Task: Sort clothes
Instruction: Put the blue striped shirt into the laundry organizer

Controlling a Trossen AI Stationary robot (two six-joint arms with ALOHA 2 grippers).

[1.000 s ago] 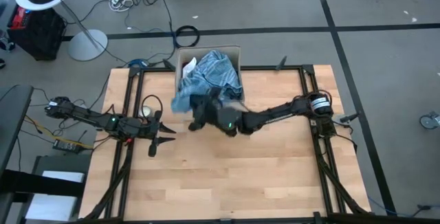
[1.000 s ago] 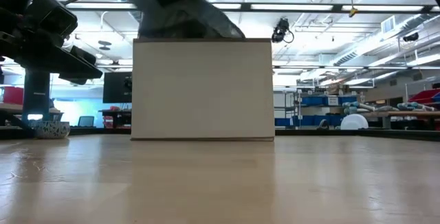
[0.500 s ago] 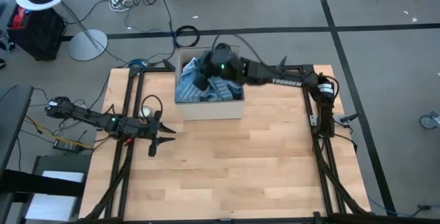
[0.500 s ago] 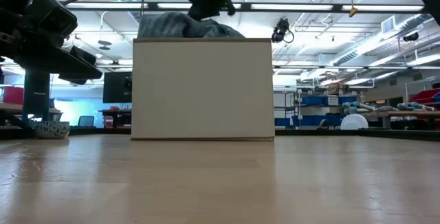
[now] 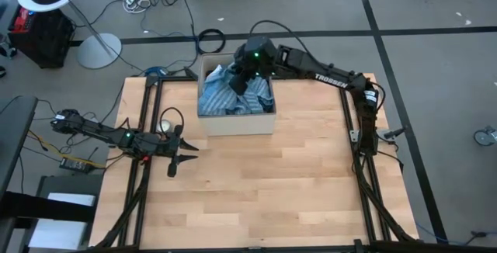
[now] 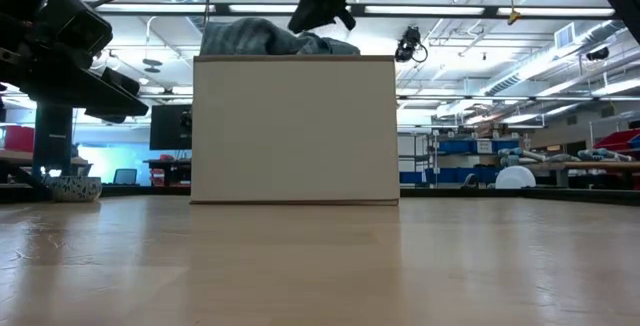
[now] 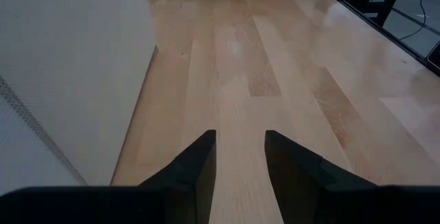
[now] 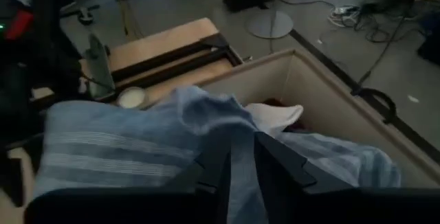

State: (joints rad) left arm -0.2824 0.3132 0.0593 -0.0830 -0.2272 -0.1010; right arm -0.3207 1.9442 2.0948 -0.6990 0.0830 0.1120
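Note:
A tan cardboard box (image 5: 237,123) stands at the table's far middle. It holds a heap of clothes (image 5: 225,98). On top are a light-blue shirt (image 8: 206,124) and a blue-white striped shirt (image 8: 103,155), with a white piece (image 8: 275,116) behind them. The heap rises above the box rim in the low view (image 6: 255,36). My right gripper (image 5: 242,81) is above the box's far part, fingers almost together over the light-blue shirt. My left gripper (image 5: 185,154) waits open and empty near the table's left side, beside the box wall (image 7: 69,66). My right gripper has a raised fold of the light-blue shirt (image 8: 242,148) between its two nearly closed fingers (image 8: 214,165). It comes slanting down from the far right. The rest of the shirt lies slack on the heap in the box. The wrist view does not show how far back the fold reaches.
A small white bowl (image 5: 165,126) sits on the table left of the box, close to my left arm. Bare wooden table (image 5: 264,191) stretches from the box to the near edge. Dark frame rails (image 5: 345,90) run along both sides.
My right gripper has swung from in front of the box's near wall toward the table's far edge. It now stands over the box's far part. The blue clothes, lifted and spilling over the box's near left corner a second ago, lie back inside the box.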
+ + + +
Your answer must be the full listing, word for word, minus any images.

Task: Sort clothes
Instruction: Put the blue striped shirt into the laundry organizer

Controlling a Trossen AI Stationary robot (two six-joint arms with ALOHA 2 grippers).

[1.000 s ago] 
[1.000 s ago] 
[0.500 s ago] 
[0.500 s ago] 
[now] 
[now] 
[now] 
[now] 

State: (joints rad) left arm -0.2824 0.3132 0.0593 -0.0830 -0.2272 -0.1010; right arm -0.3207 1.9442 2.0948 -0.6990 0.0830 0.1120
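Note:
A tan cardboard box (image 5: 237,123) stands at the table's far middle. It holds a heap of clothes (image 5: 225,98). On top are a light-blue shirt (image 8: 206,124) and a blue-white striped shirt (image 8: 103,155), with a white piece (image 8: 275,116) behind them. The heap rises above the box rim in the low view (image 6: 255,36). My right gripper (image 5: 242,81) is above the box's far part, fingers almost together over the light-blue shirt. My left gripper (image 5: 185,154) waits open and empty near the table's left side, beside the box wall (image 7: 69,66). My right gripper has a raised fold of the light-blue shirt (image 8: 242,148) between its two nearly closed fingers (image 8: 214,165). It comes slanting down from the far right. The rest of the shirt lies slack on the heap in the box. The wrist view does not show how far back the fold reaches.
A small white bowl (image 5: 165,126) sits on the table left of the box, close to my left arm. Bare wooden table (image 5: 264,191) stretches from the box to the near edge. Dark frame rails (image 5: 345,90) run along both sides.
My right gripper has swung from in front of the box's near wall toward the table's far edge. It now stands over the box's far part. The blue clothes, lifted and spilling over the box's near left corner a second ago, lie back inside the box.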

No additional response is required.